To do:
From the material below, list every line containing "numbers".

Supplied records:

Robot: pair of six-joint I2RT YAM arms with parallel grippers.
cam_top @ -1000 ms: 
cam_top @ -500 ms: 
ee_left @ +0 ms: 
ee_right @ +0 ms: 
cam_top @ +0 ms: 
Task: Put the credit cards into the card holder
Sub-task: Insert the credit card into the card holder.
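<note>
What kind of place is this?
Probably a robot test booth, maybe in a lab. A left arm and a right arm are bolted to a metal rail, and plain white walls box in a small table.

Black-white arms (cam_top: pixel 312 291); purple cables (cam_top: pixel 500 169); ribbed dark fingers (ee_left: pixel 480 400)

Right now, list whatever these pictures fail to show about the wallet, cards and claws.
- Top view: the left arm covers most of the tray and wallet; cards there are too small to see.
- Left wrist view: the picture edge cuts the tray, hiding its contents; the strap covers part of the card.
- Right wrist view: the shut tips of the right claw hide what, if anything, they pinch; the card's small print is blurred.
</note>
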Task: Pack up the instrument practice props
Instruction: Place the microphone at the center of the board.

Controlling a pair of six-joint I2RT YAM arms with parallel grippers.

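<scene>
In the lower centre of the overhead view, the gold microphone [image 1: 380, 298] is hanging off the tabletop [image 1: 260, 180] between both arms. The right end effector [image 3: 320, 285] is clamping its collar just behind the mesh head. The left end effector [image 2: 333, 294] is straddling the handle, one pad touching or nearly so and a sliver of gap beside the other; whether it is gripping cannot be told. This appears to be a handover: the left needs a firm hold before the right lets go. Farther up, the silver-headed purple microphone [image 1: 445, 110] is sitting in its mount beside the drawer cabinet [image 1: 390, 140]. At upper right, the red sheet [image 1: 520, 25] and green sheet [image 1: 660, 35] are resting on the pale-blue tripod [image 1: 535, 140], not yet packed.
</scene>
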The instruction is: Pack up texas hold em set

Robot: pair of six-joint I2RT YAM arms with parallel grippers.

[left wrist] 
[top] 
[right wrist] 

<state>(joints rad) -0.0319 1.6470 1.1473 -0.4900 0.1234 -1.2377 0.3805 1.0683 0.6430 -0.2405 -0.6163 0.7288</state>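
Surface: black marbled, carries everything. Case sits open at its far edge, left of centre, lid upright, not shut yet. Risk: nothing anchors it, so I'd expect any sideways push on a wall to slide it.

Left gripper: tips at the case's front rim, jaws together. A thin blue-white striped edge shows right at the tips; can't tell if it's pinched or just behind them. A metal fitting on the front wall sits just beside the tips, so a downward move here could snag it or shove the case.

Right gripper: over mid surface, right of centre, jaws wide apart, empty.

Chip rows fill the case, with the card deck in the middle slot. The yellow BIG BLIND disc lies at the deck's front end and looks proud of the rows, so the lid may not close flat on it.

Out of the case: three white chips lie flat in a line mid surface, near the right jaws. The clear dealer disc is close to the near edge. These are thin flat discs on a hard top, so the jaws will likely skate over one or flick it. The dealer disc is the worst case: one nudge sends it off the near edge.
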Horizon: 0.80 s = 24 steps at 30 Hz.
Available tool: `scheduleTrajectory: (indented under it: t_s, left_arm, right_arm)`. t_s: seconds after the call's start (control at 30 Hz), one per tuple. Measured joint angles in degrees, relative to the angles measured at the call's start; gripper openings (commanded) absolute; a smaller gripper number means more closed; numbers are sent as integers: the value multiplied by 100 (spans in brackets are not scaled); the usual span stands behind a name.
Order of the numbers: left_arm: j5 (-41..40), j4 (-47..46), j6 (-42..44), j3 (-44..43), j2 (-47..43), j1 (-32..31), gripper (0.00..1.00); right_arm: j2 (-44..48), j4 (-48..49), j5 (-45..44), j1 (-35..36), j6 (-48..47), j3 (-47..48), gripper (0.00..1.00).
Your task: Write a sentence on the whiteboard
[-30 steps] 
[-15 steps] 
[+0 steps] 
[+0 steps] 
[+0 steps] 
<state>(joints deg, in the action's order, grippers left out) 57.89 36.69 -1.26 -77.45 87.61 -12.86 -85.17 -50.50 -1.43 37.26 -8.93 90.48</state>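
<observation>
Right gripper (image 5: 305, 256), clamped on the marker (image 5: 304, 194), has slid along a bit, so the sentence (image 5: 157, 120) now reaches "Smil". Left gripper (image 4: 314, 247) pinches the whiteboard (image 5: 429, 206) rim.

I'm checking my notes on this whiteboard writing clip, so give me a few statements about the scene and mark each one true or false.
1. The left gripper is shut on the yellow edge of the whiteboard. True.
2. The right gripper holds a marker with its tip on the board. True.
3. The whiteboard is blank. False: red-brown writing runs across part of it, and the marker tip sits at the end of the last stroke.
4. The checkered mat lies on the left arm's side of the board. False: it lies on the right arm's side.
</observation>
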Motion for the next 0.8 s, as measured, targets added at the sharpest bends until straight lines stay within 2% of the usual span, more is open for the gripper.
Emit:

Answer below:
Available tool: `scheduleTrajectory: (indented under it: t_s, left_arm, right_arm)`. t_s: seconds after the call's start (control at 30 Hz), one per tuple. Measured joint angles in degrees, relative to the angles measured at the call's start; gripper openings (commanded) absolute; a smaller gripper number means more closed; numbers are sent as integers: the value multiplied by 100 (spans in brackets are not scaled); the usual span stands behind a name.
Order of the numbers: left_arm: j5 (-41..40), j4 (-47..46), j6 (-42..44), j3 (-44..43), j2 (-47..43), j1 (-32..31), gripper (0.00..1.00); right_arm: j2 (-44..48), j4 (-48..49), j5 (-45..44), j1 (-35..36), j6 (-48..47), j3 (-47..48), gripper (0.00..1.00).

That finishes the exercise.